Controlling Geographical Distortions¶
Flow cartograms distort the shapes of geographical regions so that their areas $A$ are proportional to a variable of interest $v$, such as population size. Distortions are often noticeable at the outer edges because the algorithm lacks geographic constraints beyond the data regions. Below are some advanced options to help control or reduce these distortions. Keep in mind that these techniques often require trial and error, and if pushed to extremes, they may lead to even greater distortions or cause the algorithm to fail to converge.
The flow cartogram algorithm internally constructs a gridded density field that encompasses all regions and includes a margin. Each grid point within a region is assigned the region's current variable density, represented as $\frac{v}{A}$. Points outside the regions are assigned a target density, which equals the mean density across all regions, calculated as $\frac{\sum{v}}{\sum{A}}$. This approach ensures that the total area of the regions remains unchanged. The density field is then transformed into a velocity flow field, indicating how space needs to expand or contract to equalize the regional densities with the target density.

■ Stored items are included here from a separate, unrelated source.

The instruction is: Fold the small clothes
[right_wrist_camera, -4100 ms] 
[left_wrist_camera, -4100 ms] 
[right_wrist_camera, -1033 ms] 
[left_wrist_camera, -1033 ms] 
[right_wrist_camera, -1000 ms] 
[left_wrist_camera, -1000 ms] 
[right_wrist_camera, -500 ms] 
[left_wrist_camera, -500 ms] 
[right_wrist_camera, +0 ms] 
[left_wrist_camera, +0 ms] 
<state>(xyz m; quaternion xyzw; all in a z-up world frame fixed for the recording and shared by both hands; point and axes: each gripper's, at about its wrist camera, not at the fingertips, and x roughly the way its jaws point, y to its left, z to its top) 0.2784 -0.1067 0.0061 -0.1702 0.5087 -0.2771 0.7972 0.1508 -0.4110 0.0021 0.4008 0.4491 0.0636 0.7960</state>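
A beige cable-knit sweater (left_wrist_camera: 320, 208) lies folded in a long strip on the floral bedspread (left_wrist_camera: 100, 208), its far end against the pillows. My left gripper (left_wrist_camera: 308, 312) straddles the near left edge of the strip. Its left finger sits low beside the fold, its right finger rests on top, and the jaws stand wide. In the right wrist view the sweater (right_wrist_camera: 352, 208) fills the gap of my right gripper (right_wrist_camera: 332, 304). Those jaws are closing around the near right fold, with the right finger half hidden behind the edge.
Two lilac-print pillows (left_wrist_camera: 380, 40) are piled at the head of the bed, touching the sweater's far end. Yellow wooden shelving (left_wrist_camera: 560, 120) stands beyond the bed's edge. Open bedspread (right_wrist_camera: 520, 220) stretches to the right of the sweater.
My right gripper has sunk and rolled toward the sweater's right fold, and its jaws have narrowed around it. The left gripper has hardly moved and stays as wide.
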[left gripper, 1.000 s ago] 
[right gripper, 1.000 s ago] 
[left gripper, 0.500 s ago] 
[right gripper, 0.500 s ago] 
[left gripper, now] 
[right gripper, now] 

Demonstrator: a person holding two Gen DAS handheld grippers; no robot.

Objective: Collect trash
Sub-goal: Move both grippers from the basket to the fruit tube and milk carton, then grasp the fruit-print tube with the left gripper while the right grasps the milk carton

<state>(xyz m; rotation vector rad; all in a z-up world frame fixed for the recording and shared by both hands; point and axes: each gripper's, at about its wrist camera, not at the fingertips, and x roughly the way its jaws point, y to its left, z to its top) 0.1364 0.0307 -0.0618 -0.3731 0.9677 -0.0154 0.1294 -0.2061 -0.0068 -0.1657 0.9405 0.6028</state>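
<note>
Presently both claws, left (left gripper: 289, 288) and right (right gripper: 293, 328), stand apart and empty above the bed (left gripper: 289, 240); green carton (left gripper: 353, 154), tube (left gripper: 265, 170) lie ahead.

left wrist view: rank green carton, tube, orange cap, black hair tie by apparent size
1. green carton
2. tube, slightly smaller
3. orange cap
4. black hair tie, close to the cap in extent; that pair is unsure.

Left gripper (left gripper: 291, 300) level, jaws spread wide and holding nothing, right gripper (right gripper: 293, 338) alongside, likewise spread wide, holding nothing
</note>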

By adjusting the density or velocity fields (using the density_mod, Dx/Dy, and and anisotropy options), a user can gain some control over spatial distortions. For instance, introducing anisotropy allows the user to direct the flow so that expansions and contractions primarily occur along either the horizontal or vertical axis. Another approach is to gradually decrease the velocity near the outer boundaries, such as coastlines, which helps minimize distortions at these edges but may result in greater distortions at the inner boundaries, like those separating countries or states. Similarly, a smoother transition in the variable density at the outer borders instead of a sudden drop-off to the target density can help reduce local velocity fields, leading to fewer distortions.
Distortions can also be very noticeable for islands or non-contiguous regions that have a stretched (non-compact) shape, may have a large area, but a low variable density. For example, when computing a flow cartogram of the US States using population size as a variable, Alaska is strongly deformed and reduced to a thin line. This deformation can be largely avoided by separately scaling all connected regions and islands to the correct area before computing the flow cartogram (using the prescale_components option).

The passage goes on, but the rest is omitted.